Though Samuel D. Hunter’s Greater Clements is not a play about miners it does take place in a northern Idaho town whose mine, vital to local welfare, was closed by corporate overlords in 2005. When we think about mines and miners in any context most of us, I imagine, think about coal. Coal miners have been a major issue for President Trump and movies and plays that deal with miners – Billy Elliott, for example, or Coal Miner’s Daughter – do tend to deal with that sooty carbon rock used for heating. 

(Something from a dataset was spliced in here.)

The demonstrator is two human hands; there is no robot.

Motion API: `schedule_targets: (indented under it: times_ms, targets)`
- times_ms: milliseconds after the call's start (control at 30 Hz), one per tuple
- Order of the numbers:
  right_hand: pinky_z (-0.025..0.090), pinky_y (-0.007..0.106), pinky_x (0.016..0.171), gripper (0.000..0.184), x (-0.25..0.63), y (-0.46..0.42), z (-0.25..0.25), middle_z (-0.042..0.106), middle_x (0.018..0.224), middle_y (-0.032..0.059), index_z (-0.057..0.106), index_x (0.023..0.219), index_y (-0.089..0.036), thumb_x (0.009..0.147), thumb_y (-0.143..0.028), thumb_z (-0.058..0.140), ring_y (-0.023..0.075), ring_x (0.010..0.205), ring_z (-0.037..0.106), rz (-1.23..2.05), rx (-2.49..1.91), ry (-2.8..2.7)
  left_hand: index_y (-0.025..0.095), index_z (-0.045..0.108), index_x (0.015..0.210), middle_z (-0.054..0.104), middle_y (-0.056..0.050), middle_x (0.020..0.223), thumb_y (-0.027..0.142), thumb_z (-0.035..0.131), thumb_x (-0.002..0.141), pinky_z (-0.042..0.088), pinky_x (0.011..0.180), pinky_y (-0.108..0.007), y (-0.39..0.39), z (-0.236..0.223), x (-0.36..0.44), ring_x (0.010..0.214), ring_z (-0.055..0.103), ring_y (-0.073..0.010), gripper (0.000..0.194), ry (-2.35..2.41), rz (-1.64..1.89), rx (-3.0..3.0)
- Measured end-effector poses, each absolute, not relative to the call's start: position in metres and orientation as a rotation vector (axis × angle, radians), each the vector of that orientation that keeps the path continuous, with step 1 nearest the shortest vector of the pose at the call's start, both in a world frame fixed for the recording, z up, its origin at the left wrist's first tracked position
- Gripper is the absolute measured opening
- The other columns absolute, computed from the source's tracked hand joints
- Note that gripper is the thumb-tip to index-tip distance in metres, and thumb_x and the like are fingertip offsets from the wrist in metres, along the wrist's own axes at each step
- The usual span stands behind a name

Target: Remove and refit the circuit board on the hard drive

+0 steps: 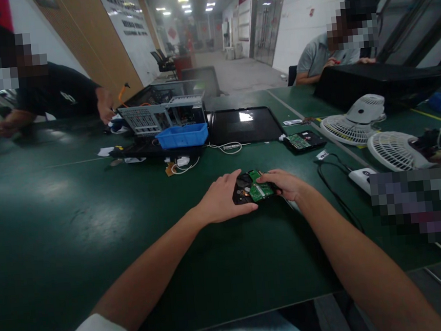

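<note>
A hard drive [242, 192] with a green circuit board [262, 190] on its upward face is held over the green table, in front of me. My left hand [223, 198] grips its left end, thumb along the near edge and fingers at the far side. On the other end, my right hand [286, 183] is closed, its fingers resting by the board's top and right edge. The hands hide parts of both ends. Farther right lies a second black unit [304, 140] with a green board, touched by neither hand.
Ahead stand an opened computer case [147, 120], a blue bin [183, 136] and a flat black panel [246, 124]. White fan parts [350, 126], a white power strip [362, 178] and a black cable [333, 189] lie right. One person [63, 91] sits left, another [313, 59] right behind a black case [371, 82].
</note>
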State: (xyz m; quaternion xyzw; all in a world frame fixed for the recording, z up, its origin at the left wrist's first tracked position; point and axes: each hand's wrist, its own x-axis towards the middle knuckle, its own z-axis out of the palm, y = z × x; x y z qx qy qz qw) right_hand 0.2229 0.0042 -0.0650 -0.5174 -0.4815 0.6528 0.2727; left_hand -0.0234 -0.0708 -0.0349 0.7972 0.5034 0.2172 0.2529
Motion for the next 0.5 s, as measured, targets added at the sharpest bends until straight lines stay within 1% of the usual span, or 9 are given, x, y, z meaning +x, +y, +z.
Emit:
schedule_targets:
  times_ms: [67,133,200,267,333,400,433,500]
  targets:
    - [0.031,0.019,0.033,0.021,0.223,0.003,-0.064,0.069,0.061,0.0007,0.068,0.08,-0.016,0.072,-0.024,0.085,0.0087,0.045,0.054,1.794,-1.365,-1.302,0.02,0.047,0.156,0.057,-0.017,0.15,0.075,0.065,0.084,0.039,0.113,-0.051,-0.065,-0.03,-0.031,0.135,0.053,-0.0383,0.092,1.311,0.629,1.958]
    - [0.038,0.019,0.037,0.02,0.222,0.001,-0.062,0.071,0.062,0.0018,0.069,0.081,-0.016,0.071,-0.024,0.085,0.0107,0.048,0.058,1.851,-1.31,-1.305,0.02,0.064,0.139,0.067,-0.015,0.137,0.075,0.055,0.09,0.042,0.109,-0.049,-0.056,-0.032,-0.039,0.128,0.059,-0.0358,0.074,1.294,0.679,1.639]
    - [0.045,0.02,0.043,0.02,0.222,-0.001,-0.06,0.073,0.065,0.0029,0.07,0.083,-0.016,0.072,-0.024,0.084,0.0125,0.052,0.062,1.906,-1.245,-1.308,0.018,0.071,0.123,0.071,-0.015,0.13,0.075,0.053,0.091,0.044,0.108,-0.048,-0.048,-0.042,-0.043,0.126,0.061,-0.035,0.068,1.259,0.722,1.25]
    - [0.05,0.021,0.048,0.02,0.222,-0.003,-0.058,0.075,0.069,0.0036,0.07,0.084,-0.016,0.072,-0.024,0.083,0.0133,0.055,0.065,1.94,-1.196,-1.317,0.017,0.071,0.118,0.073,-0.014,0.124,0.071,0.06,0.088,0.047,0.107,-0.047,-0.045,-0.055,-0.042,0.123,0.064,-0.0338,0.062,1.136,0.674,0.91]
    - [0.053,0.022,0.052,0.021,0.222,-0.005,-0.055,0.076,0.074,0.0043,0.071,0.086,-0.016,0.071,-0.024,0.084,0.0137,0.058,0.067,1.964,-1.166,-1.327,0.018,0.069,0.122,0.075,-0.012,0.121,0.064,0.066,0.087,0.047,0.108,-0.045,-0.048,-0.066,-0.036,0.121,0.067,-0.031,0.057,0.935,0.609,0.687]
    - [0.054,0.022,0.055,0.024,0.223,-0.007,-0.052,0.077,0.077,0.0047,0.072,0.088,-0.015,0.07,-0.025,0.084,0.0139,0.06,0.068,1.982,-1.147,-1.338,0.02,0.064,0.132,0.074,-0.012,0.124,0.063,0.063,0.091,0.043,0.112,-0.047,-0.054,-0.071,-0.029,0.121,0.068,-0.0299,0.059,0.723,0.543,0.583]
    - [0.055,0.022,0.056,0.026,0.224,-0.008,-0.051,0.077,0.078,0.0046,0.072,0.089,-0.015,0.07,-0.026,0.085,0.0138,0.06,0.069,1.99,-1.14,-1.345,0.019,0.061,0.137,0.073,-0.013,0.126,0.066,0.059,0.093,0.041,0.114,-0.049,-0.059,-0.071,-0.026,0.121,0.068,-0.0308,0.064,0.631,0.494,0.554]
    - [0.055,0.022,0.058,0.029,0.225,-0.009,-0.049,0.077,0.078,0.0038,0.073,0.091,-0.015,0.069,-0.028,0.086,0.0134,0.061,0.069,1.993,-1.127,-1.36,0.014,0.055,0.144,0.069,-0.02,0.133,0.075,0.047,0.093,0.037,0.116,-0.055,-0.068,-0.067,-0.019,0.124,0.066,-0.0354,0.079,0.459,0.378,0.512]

But coal doesn’t figure in Greater Clements. The minerals extracted from the town’s mine were silver, lead, zinc, copper, and a little bit of gold. Silver didn’t surprise me. On a family vacation during my childhood I visited Coeur d’Alene in northern Idaho and one of its local ski resorts, and I knew that the Silver Valley was adjacent to the city. I learned only recently, however, that the Coeur d’Alene region has produced more silver than any mining district in the United States and is one of the top three silver areas in the world. (The other two are in Bolivia and Mexico.)

Zinc in northern Idaho didn’t surprise me, either. Zinc can be a byproduct of silver mining and if northern Idaho were rich in silver then it would be likely to produce ample amounts of zinc. Lead also made sense in the context of the western United States: most of the country’s gold mines are in that region and lead is often found where gold is found.

As for copper, I associate it more closely with Montana than with Idaho. I associate it more closely with Montana because I recently read a biography of Huguette Clark, the eccentric heiress who died in 2011 at the age of 104 after spending the last two decades of her life at Doctors Hospital, in Manhattan. Her father was William A. Clark, the fabulously wealthy copper magnate and U.S. Senator from Montana. The family resided in a 121-room mansion at 962 Fifth Avenue, which upon completion in 1911 was the largest private house in New York City.

Fifth Avenue? I know I’ve veered a long way from the economically struggling mining-town characters of Greater Clements. All the same, the disconnect between small-town lives and the greed of plutocrats is one of the many themes touched on – I will resist saying “mined” -- by Hunter in his marvelous play.